A complaints system could meet that need though, and also might be taken more seriously.
So Lyft doesn't even evaluate the state of the cars used in their service? How is this not their fault?
After every service at my Honda dealer the service writer reminds me that if I get a survey from American Honda anything less than a 10 rating in any category is a failure.
My reaction to that might be to rate the service at zero and then get my servicing done elsewhere accompanied by an email to Honda complaining about it.
We use intercom. How can we add a customer service representative rating system?
Well, rating someone 4/5 is only a problem if everyone else rates 5/5 for merely acceptable service. So perhaps we should evangelise for lower ratings, rather than squeeze everyone into 5/5?
Absolutely.

It's in this vein that I rate 3* as a base (get me from A-B without crashing or similar incident) and go up/down from there based on the overall experience.

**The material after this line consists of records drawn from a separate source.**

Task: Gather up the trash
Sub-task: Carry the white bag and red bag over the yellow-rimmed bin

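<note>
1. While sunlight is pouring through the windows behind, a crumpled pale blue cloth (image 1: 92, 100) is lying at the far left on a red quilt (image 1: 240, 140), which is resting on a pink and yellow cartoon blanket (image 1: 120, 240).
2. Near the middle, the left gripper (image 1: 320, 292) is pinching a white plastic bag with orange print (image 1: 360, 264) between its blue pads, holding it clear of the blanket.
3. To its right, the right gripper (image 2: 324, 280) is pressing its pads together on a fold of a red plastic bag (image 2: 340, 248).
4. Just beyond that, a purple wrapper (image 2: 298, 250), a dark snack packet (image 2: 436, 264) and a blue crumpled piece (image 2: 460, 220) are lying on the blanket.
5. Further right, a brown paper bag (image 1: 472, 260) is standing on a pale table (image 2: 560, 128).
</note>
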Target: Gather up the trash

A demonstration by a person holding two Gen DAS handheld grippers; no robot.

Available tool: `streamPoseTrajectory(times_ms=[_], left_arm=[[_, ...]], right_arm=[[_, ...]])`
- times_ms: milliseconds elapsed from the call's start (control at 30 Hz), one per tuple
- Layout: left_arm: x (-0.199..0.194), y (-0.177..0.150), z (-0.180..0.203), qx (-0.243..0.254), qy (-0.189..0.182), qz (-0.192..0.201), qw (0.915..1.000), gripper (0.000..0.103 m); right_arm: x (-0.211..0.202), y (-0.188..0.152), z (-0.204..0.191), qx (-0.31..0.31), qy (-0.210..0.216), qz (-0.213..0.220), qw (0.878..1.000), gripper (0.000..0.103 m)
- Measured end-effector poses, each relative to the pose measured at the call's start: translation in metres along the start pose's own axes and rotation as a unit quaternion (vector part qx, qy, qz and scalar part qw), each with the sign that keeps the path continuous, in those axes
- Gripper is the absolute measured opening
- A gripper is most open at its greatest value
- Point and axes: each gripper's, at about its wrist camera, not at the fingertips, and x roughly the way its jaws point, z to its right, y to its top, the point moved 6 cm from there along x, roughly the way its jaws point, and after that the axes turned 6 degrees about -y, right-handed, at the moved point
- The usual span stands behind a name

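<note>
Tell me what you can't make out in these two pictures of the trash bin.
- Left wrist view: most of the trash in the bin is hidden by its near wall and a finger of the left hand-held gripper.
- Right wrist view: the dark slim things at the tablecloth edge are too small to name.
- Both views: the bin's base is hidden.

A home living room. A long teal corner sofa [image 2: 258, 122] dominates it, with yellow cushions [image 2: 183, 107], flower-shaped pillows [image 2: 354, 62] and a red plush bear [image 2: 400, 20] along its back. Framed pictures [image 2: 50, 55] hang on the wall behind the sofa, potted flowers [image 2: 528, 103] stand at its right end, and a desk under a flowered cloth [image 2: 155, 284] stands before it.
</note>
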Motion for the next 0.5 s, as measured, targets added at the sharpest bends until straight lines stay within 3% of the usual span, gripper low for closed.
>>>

There's people in this thread stating they've given drivers who've provided bad or unacceptable service 5*, just because. It is, as you state, this behaviour which is the root of the problem in these systems.

I feel like this might be a generational thing where the expectation was that 'C' meant average and 'A' means going above any beyond. The rating system I'm used to is something like Randal's https://xkcd.com/1098.

5/5 - No problems worth mentioning.

4/5 - Minor problems.

3/5 - Major problems.

2/5 - Unused.

1/5 - Unused.

I'm sorry, someone else's psychosis (the bizarre interpretation of a scale) is not my problem and I refuse to adopt their derangement. You'll get an accurate, honest rating from me, or none if that's an option. Otherwise I'm being coerced in to a lie and I don't deal with coercion very well.

Holding a gun to the service workers head and claiming that I'll kill them if I don't rate them FANTASTIC!! isn't an argument.

Right, this same psychosis affects everyone, and nobody is exempt from the effect either.

"Please rate our new iOS App" → no bonus for you

"Please rate our new redesigned webpage" → no bonus for you

"Please take a customer satisfaction survey on our new product" → No promotion for you

"Rate me on elance/upwork" → no more work for you

> The rush to rate every experience and interaction has much the same effect. The ever present manager monitoring your output is a reality and we’re all involved.

This exact problem was explored in a Black Mirror episode, where every interaction was rated with a star system: https://en.wikipedia.org/wiki/Nosedive

I'd say the biggest problem with relying customer ratings is that once customer's learn how valuable they are, some customers will exploit it to try to get more than they deserve.

Without consistency the ratings are pretty worthless. You need someone who will honestly rate the employee based on the value they provide to the business, and the business is the only entity that can do that.